§ **PROBLEM DETAILS**
Reproduce each line from the first in the data through the line that contains "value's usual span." exactly; give nothing else.

§ **GIVEN DATA**

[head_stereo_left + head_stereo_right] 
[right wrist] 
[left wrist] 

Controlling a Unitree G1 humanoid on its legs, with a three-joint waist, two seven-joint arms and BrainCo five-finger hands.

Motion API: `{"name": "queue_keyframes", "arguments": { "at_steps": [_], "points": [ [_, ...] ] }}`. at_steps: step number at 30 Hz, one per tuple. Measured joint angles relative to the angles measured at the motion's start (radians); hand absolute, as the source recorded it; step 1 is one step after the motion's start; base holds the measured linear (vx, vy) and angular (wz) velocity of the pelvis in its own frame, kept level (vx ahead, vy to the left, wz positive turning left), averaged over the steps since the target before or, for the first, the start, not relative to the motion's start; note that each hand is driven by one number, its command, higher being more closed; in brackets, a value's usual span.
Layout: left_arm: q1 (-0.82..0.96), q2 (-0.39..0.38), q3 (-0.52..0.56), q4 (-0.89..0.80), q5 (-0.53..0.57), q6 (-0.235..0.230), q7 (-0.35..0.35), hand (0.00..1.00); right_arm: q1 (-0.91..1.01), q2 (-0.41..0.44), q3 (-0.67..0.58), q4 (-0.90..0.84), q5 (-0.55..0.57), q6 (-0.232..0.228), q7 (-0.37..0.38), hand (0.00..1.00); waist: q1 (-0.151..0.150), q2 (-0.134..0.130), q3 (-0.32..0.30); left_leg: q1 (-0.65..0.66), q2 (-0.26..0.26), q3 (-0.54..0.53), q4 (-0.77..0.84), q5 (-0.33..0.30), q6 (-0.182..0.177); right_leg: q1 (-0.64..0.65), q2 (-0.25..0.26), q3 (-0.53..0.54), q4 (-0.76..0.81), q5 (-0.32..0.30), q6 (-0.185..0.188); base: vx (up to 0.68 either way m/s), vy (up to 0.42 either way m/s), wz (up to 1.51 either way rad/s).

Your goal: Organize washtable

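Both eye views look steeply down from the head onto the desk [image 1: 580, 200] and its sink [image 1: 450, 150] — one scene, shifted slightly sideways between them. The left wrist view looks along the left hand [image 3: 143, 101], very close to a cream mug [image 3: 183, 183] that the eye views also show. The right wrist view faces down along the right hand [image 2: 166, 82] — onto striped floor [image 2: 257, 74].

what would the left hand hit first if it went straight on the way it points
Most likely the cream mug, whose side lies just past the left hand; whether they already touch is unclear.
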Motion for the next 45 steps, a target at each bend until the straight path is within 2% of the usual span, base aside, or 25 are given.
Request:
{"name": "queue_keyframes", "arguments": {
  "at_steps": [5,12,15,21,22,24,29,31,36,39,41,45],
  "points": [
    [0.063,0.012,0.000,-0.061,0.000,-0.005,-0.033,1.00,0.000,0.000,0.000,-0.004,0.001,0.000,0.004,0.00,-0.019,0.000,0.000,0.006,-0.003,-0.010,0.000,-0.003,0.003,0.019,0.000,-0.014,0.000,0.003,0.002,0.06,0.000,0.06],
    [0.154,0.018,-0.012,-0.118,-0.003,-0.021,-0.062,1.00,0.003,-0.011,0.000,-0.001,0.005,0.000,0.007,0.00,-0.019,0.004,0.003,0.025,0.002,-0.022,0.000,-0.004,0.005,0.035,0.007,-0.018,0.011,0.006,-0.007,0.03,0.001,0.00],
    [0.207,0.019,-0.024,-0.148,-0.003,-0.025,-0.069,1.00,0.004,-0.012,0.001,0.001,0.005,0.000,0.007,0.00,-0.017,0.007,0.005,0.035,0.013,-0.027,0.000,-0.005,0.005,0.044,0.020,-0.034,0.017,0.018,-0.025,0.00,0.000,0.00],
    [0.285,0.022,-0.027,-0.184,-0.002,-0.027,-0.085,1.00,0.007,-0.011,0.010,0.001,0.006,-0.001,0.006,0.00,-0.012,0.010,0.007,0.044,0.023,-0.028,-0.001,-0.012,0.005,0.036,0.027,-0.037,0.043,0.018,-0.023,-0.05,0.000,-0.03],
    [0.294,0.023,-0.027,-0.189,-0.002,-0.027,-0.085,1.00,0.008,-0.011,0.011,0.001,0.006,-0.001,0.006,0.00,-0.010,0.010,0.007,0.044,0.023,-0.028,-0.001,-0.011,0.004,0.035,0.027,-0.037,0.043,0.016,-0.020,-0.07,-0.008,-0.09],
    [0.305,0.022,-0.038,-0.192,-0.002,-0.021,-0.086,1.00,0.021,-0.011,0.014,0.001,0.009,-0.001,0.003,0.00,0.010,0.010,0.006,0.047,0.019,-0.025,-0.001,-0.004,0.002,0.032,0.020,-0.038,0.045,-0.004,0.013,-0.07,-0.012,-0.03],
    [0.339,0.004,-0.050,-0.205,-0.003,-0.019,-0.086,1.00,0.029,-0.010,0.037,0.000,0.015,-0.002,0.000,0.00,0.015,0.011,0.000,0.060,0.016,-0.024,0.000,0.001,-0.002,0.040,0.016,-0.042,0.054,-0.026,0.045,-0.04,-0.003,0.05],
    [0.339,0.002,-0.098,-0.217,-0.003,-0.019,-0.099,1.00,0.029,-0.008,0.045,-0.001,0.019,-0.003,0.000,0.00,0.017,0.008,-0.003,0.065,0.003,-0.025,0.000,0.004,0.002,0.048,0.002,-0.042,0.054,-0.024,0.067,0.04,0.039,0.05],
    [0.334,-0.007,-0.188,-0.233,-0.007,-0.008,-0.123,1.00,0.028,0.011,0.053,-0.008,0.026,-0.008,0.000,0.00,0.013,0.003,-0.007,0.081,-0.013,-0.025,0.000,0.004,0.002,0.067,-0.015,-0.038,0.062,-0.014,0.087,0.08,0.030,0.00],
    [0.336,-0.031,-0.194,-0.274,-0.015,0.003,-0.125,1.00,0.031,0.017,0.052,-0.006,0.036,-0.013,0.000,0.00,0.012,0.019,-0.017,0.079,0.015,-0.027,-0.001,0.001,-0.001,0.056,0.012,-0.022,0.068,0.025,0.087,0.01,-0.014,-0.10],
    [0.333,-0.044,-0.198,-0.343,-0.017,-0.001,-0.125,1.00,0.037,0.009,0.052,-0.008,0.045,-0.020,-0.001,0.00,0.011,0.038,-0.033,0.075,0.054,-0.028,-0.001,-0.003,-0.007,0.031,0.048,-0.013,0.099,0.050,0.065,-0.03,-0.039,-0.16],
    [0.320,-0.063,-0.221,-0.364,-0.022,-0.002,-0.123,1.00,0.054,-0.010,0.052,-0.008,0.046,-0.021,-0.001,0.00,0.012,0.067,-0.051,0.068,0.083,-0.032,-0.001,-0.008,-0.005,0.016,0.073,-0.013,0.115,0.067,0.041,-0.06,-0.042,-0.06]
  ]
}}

§ **ANSWER AREA**
[head_stereo_left + head_stereo_right] 
[right wrist] 
[left wrist] 

Controlling a Unitree G1 humanoid on its legs, with a three-joint waist, two seven-joint arms and BrainCo five-finger hands.

Motion API: `{"name": "queue_keyframes", "arguments": { "at_steps": [_], "points": [ [_, ...] ] }}`. at_steps: step number at 30 Hz, one per tuple. Measured joint angles relative to the angles measured at the motion's start (radians); hand absolute, as the source recorded it; step 1 is one step after the motion's start; base holds the measured linear (vx, vy) and angular (wz) velocity of the pelvis in its own frame, kept level (vx ahead, vy to the left, wz positive turning left), averaged over the steps since the target before or, for the first, the start, not relative to the motion's start; note that each hand is driven by one number, its command, higher being more closed; in brackets, a value's usual span.

With this, the output is complete.